Ratusan kultivar dapat dikelompokkan ke dalam kelompok kultivar. Namun, tipe menengah ada dan perbedaan yang jelas sulit. Di bawah pengelompokan praktis disajikan, terutama berasal dari klasifikasi yang diusulkan oleh Rodenburg.

  • Cv. group Butterhead Lettuce (sinonim: var. capitata L. pp, var. capitata L. nidus tenerrima Helm): head lettuce. Kepala padat lembut dari daun yang tumpang tindih; daun bagian dalam tipis, berminyak, bertekstur mentega. Berasal dari Eropa Barat. Selada paling populer di daerah beriklim sejuk; kurang populer di daerah tropis. Jenis kultivar: “May Queen”; banyak kultivar.
  • Cv. group Crisp Lettuce (sinonim: var. capitata L. pp, var. capitata L. nidus jaggeri Helm): iceberg lettuce, ice lettuce, cabbage lettuce. Daunnya tebal dan renyah dengan urat dan pelepah yang menonjol; jenis non-heading atau sedikit heading terjadi di sebelah kultivar dengan kepala kubis yang padat dan berat. Berasal dari Prancis, sangat populer di Amerika Serikat. Jenis paling populer di daerah beriklim hangat dan subtropis dan di daerah tropis yang lebih sejuk (dataran tinggi, musim sejuk di dataran rendah). Jenis kultivar: “Great Lakes”; banyak kultivar.
  • Cv. grup Cos Lettuce (sinonim: var. romana hort. ex Bailey, var. longifolia Lamk): romaine lettuce. Daun panjang sempit, membentuk kepala silinder yang tinggi, gembur, tegak. Dimakan mentah atau dimasak sebagai bayam. Berasal dari Eropa Selatan. Cukup umum di daerah tropis. Jenis kultivar: “White Parish Cos”; banyak kultivar.
  • Cv. group Bunching Lettuce (sinonim: ssp. acephala Alef. var. secalina Alef., var. crispa L.): daun selada, daun selada lepas, selada keriting, selada potong. Daun tipis, lebar, halus atau keriting atau keriput, berwarna hijau atau kemerahan dalam bentuk roset yang longgar atau pada batang pendek, dipasarkan dengan cara menyatukan 3-10 tanaman. Sangat umum di daerah tropis. Jenis kultivar: “Salad Bowl”, “Simpson”, “Oakleaf”; banyak kultivar dan ras tanah.
  • Cv. grup Stem Lettuce (sinonim: var. asparagina Bailey, var. angustana Irish ex Bremer): asparagus lettuce, stalk lettuce, celtuce. Di Amerika Serikat disebut “seltuce” karena batang yang dikupas digunakan sebagai batang seledri dan daunnya digunakan sebagai selada.

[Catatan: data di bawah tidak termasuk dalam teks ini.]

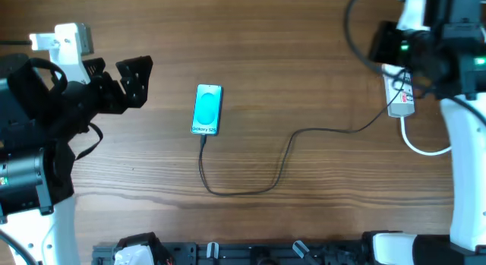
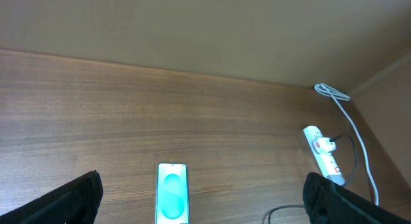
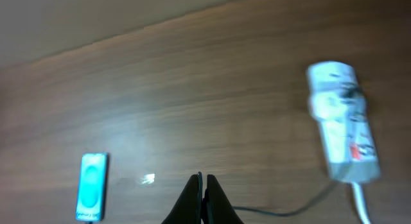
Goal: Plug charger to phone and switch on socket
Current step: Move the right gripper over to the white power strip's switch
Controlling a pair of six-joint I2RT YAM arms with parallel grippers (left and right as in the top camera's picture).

Tumbuh berdaging panjang 30-50 cm, batang setebal 3-6 cm bertekstur renyah dan rasa selada samar. Batangnya memiliki banyak daun dengan roset di puncaknya. Daun muda juga bisa dimakan dan populer di Asia Tenggara. Berasal dari China, menyebar hingga Asia Tenggara (Indonesia, Malaysia, Thailand). Jenis kultivar: “Celtus”; banyak kultivar dan ras tanah.
  • Cv. grup Latin Lettuce: grasse. Tumbuhan kecil berwarna hijau tua tumbuh dalam bentuk roset atau membentuk kepala lepas, dengan daun kasar yang tebal. Toleran terhadap suhu tinggi. Populer di Prancis. Jenis kultivar: “Sucrine”, “Creole”.

Sumber daya genetik

Koleksi plasma nutfah besar selada dan spesies Lactuca liar disimpan di Belanda (Center for Genetic Resources, Wageningen), Commonwealth of Independent States (Vavilov Institute of Plant Industry, Petersburg), Inggris (Horticultural Research International, Wellesbourne), dan Amerika Serikat (USDA Agricultural Research Station, Salinas).

Selada diperkenalkan ke Asia Tenggara ratusan tahun yang lalu. Banyak pilihan atau ras lokal telah dikembangkan yang mungkin mengandung gen berharga untuk ketahanan penyakit, toleransi panas, dan sifat lainnya. Ada resiko besar erosi genetik dari bahan ini, karena perusahaan benih mempromosikan kultivar yang lebih baik.

Prospek

Popularitas selada terus meningkat di semua negara tropis dan akan ditanam secara universal untuk pasar lokal dan ekspor. Penelitian harus fokus pada pemilihan kultivar yang tahan panas dan pengendalian penyakit dan hama non-kimiawi.